Darimanakah sumber data kartu kredit yang dikeluarkan oleh bot tersebut? Tak lain adalah dari database pelanggan milik situs-situs e-commerce yang telah berhasil ditembus sebelumnya. Menurut hasil riset yang dikeluarkan oleh CyberSource Corp (www.cybersource.com) pada bulan September 2001, sekitar 26 persen merchant terkenal di Internet tidak menyimpan data kartu kredit pelanggan di database mereka, 46 persen menyimpan dan menenkripsi database, dan celakanya, 28 persen sisanya ternyata tidak melakukan enkripsi atau menjawab tidak tahu.
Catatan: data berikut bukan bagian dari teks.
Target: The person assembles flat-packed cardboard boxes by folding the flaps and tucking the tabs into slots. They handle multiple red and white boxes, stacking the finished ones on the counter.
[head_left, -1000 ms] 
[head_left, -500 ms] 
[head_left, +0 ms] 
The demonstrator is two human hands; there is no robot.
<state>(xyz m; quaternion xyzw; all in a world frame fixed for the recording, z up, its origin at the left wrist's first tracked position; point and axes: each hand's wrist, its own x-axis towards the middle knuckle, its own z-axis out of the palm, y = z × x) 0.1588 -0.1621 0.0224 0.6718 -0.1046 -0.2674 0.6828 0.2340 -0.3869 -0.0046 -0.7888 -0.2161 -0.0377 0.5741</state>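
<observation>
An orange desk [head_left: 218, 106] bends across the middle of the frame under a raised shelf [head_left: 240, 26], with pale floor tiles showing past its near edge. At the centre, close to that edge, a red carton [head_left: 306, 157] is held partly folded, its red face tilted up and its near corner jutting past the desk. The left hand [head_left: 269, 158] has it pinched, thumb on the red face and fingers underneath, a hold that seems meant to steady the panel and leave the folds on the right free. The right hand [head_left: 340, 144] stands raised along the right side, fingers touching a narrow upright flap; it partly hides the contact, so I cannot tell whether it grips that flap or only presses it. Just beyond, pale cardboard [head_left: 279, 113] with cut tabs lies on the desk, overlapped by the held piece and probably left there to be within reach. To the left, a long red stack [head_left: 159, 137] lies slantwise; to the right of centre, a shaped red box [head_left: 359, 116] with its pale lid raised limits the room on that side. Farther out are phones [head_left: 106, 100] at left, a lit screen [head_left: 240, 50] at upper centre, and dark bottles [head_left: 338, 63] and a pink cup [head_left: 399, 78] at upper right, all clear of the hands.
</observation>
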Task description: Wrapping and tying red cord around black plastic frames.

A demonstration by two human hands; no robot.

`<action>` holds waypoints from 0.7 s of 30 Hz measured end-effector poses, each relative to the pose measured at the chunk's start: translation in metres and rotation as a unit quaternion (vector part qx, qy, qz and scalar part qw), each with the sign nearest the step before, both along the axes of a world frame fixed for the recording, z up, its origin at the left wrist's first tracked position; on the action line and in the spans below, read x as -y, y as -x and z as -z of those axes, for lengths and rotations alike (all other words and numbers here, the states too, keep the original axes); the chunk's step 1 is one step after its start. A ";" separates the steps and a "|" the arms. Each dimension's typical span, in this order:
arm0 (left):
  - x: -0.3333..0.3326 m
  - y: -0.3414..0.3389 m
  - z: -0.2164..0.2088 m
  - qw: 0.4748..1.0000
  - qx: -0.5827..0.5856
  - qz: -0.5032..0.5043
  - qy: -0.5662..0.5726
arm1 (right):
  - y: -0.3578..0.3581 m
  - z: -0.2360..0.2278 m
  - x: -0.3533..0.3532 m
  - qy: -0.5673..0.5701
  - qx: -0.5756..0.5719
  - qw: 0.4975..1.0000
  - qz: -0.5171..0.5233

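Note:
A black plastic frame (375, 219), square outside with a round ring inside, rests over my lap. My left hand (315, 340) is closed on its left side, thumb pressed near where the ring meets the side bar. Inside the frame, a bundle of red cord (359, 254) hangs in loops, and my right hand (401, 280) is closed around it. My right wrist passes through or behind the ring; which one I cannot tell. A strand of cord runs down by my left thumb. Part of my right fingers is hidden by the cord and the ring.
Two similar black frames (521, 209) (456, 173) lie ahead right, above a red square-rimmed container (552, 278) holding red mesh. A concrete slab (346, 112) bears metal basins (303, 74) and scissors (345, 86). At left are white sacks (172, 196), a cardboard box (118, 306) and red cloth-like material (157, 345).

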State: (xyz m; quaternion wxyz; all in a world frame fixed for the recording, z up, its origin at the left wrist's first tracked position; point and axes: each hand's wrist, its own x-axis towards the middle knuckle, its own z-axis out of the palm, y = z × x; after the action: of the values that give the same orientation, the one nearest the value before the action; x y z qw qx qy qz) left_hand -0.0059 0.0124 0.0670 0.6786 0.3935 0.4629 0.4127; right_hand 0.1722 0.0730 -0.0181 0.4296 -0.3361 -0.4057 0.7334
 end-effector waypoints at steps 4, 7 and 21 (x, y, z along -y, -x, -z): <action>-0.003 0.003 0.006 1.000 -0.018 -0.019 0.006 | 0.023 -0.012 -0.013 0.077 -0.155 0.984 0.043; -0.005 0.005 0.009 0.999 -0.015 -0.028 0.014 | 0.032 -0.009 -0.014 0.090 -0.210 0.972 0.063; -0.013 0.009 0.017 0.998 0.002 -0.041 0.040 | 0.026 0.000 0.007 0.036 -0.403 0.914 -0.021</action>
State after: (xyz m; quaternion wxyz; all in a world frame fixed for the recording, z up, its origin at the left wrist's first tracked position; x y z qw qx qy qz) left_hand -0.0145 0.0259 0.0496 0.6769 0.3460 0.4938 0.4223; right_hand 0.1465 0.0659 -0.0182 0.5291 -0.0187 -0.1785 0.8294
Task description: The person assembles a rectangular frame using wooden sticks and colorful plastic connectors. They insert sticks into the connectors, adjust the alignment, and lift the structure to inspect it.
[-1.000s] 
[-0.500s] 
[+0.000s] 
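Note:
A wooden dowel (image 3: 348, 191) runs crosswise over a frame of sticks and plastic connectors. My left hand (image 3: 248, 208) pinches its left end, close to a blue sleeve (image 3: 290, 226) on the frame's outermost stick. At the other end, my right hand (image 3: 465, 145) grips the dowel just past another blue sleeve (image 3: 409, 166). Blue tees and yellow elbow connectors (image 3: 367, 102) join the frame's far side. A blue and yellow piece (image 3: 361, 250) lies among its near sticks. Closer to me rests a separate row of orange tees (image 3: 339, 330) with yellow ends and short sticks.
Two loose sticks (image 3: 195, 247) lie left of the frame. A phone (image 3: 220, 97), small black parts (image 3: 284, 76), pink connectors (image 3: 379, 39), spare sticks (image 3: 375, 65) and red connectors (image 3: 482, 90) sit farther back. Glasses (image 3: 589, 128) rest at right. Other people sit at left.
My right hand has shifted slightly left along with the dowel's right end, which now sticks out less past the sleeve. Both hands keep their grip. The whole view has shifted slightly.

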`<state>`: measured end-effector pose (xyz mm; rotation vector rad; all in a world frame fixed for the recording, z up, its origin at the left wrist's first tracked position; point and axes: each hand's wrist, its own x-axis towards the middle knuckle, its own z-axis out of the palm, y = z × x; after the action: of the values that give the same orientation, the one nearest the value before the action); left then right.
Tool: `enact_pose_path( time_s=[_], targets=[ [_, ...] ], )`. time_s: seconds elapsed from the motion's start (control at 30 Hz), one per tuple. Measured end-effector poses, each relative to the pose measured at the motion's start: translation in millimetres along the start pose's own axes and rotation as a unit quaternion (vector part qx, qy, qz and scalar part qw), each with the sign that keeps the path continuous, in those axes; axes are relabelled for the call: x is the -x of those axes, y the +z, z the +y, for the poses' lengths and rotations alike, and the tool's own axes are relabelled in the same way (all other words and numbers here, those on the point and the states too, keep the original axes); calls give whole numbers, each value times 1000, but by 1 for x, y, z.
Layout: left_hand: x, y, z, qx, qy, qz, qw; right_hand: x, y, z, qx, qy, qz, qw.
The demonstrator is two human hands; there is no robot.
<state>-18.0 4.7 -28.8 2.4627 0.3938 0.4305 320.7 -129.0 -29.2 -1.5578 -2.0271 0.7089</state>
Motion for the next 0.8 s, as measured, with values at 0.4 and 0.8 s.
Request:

Buktinya, pada bulan Maret 2001 sebuah kelompok carder Indonesia berhasil menembus sistem pengaman database milik situs toko buku milik Barnes&Nobles (www.bn.com) dan menyedot semua data kartu kredit pelanggannya.

Untuk menekan aktifitas carder lokal tersebut, beberapa langkah yang dapat ditempuh adalah dengan menerapkan aturan ketat bagi penggunaan komputer di warnet misalnya dengan mencatat identitas penyewa, petugas warnet haruslah memiliki rasa tanggung-jawab yang tinggi, penegak hukum harus memiliki wawasan yang luas tentang dunia “bawah tanah” di Internet dan tentu saja adanya kepastian landasan hukum untuk menjerat para pelaku cyberfraud di tanah air.